Chapter: Arteriovenous malformations
Article: 11 of 13
Update: June 02, 2021
Author(s): Uller, Wibke
An arteriovenous fistula (AVF) is an abnormal, direct and simple connection between an artery and a vein as opposed to a typical AVM where the connections are multiple complex, net-like structures. In this condition, the capillary bed that normally connects arteries and veins is bypassed, creating a short-circuit connection (shunt). An arteriovenous fistula can be congenital or acquired, e.g., through trauma.
A congenital arteriovenous fistula is the simplest form of arteriovenous malformation (AVM) with a direct connection. Like all vascular malformations, congenital AVFs are not acquired. The vessels that form the short-circuit connections between the arterial and venous systems in an arteriovenous malformation can vary in number, diameter, length and configuration, and are collectively referred to as the nidus.

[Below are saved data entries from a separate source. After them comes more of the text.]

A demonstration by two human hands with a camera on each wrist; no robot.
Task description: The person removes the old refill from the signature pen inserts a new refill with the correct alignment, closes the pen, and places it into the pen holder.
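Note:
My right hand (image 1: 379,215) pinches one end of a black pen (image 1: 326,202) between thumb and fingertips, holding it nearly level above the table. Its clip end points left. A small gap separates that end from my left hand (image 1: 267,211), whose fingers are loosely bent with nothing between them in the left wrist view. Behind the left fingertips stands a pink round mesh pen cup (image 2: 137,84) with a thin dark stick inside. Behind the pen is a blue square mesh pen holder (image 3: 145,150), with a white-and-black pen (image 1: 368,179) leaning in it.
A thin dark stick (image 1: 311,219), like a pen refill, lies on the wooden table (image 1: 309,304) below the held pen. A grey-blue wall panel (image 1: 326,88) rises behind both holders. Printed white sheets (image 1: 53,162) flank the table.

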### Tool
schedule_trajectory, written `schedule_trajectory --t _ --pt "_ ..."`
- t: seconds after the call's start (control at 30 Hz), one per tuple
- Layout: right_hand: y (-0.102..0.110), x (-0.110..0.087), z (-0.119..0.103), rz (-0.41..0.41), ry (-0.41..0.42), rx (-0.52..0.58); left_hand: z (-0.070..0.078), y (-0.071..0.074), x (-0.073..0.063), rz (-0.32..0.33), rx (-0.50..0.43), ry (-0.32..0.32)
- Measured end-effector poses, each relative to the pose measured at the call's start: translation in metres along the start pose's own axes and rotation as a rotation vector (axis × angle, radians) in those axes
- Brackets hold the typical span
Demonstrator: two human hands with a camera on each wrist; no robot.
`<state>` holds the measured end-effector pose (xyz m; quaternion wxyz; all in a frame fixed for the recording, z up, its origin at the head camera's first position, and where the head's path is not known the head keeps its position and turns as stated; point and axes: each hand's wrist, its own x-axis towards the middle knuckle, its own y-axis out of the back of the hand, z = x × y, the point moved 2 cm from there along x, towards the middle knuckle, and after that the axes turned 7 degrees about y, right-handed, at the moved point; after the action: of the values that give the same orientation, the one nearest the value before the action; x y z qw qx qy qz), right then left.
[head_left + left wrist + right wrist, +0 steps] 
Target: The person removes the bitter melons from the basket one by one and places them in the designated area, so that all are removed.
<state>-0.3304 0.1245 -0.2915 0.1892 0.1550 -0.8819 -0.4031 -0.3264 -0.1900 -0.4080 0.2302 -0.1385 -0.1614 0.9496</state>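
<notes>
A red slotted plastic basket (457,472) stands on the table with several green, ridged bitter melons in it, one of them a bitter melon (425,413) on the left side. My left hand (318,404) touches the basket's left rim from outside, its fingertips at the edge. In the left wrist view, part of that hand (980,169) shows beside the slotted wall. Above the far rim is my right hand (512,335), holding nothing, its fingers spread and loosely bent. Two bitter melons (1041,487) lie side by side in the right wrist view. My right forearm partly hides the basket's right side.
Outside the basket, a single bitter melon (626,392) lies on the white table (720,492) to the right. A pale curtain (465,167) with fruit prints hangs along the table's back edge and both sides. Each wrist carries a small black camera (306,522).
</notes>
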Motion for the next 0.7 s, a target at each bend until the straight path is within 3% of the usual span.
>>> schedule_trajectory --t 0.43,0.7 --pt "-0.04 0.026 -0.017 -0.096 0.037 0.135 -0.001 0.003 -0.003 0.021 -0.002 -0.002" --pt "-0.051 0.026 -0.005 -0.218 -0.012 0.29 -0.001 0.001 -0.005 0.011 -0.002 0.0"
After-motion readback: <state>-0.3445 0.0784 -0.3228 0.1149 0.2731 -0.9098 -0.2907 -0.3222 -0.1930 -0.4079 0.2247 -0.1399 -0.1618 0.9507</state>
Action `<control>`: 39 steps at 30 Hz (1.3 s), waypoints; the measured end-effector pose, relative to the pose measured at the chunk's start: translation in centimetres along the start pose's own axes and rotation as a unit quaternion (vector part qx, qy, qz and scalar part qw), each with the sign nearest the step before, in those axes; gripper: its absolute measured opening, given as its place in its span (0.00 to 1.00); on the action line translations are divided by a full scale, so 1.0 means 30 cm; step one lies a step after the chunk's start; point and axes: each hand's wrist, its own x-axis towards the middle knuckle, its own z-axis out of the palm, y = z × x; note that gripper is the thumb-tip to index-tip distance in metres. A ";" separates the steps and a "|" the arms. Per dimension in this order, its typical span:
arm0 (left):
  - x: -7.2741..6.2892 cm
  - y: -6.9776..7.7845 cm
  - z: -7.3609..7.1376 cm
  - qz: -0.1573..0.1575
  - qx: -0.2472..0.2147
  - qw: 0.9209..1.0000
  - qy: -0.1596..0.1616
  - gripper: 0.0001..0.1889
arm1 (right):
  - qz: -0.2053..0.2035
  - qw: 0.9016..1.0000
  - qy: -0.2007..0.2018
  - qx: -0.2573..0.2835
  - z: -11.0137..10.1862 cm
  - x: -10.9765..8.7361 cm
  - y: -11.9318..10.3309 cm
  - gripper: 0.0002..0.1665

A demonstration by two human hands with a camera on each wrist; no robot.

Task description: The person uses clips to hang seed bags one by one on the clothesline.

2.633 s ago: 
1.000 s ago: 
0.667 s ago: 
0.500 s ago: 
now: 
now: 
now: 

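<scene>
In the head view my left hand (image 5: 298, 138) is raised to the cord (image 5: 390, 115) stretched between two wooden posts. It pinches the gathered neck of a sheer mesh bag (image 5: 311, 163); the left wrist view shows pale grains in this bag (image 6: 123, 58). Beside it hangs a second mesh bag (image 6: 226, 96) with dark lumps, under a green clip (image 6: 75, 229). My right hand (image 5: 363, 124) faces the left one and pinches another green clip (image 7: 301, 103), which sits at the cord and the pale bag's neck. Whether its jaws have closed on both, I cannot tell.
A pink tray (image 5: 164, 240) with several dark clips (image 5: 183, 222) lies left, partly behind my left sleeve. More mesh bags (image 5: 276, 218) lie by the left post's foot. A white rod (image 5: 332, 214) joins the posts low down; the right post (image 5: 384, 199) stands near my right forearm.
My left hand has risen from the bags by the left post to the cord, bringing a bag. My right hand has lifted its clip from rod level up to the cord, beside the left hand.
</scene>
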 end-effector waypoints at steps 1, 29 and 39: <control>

On account of the rapid flow of blood within an arteriovenous fistula and an arteriovenous malformation, these are classified as fast-flow lesions. Peripheral arteriovenous malformations that are not located in the central nervous system may occur in any organ system and may have superficial, deep or combined forms of extension. This variability is also reflected in the broad range of clinical appearances of arteriovenous malformations. The most common anatomical locations of an arteriovenous malformation are the neck/head area (47.4%) and the extremities (28.5%).
This is a rare, often autosomal dominant disease which, in contrast to the more widespread spontaneously occurring arteriovenous malformation, is characterized by a mutation in the RASA-1 gene. Multiple, rather small capillary malformations of the skin usually occur in several family members with the simultaneous presence of one or more arteriovenous malformations in different locations. The spectrum ranges from uncomplicated capillary changes to the skin to the simultaneous presence of large, multiple arteriovenous malformations.